In February 2013,  the Army Corps of Engineers and the California Central Valley Regional Water Quality Control Board ordered Duarte to stop work on the land with a cease and desist order, claiming that Duarte had violated the Clean Water Act for failing to obtain the necessary permit to discharge dredged or fill material into seasonal wetlands.

The letter included what Duarte claimed is an outdated wetlands map of the property, claiming he had "deep ripped" sections of it. The Army Corp of Engineers refused to release information about the order and denied Duarte a hearing.

In October 2013, Duarte sued the Corps of Engineers and the state of California, claiming both violated his constitutional right of due process with the cease and desist order without first holding a hearing. The U.S. attorney’s office then counter-sued Duarte Nursery to enforce the Clean Water Act violation.

Francois told USA Today that farmers are specifically exempt from the Clean Water Act rules forbidding discharging material into U.S. waters when plowing their fields. Francois also noted that this is the first case the Pacific Legal Foundation is aware of where a U.S. Army Corps of Engineers permit was need to plow crops.

According to documents filed by the U.S. attorney’s office in Sacramento, however, farmers still need a permit to work their land near waters of the United States.

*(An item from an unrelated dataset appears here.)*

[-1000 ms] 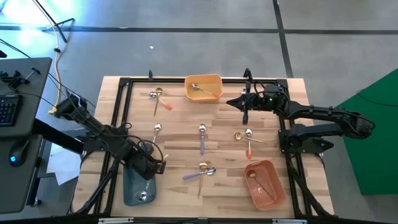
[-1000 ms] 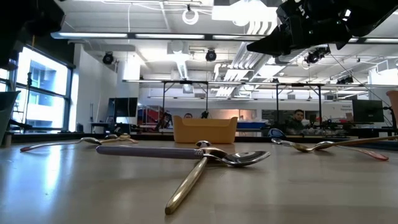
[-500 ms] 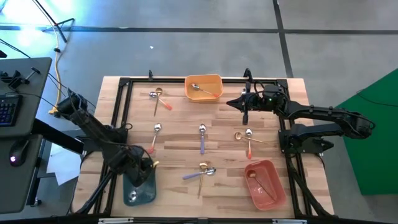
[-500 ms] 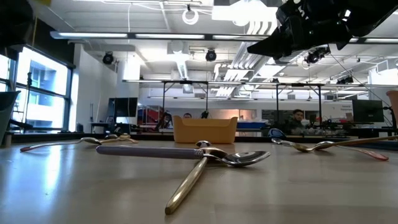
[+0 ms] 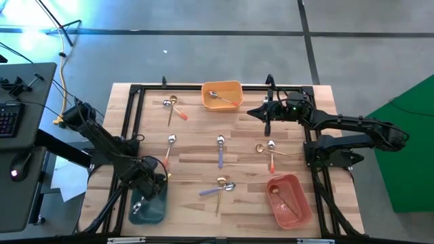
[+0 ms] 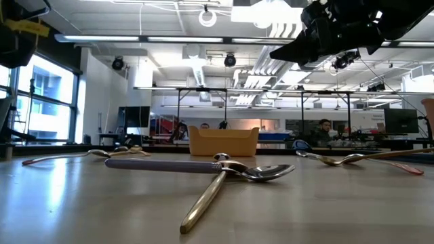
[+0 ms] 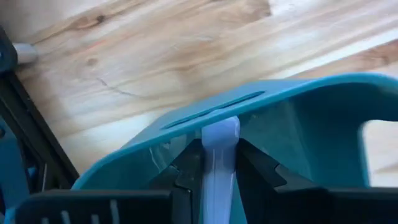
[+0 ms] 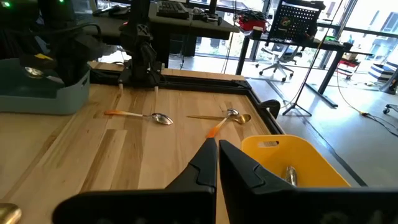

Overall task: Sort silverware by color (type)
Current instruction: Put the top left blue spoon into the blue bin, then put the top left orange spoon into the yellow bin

“Even under the farming exemption, a discharge of dredged or fill material incidental to the farming activities that impairs the flow of the waters of the United States still requires a permit because it changes the chemical, physical and biological integrity of the waters,” the U.S. attorney said in court filings.

The U.S. attorney's office claims that Duarte was not merely plowing his land, as his tractor was equipped with a ripper sporting 36-inch shanks that dug 10 inches into the soil, disturbing not just Duarte's farmland, but the wetlands as well. On top of paying the fine for damaging the land without a permit, the U.S. attorneys are asking the judge to require Duarte to repair the damage to the wetlands.

Francois conceded that some of the wetlands were plowed, but not damaged significantly, nor damaged to the extent the U.S. attorney's office claims. According to Francois, Duarte only plowed four to seven inches into the soil. Regardless, Francois believes the penalties being hefted onto Duarte are unfair, as Duarte broke no law.

“A plain reading of the rules says you don’t need a permit to do what he did,” Francois said. “How do you impose a multi-million penalty on someone for thinking the law says what it says?”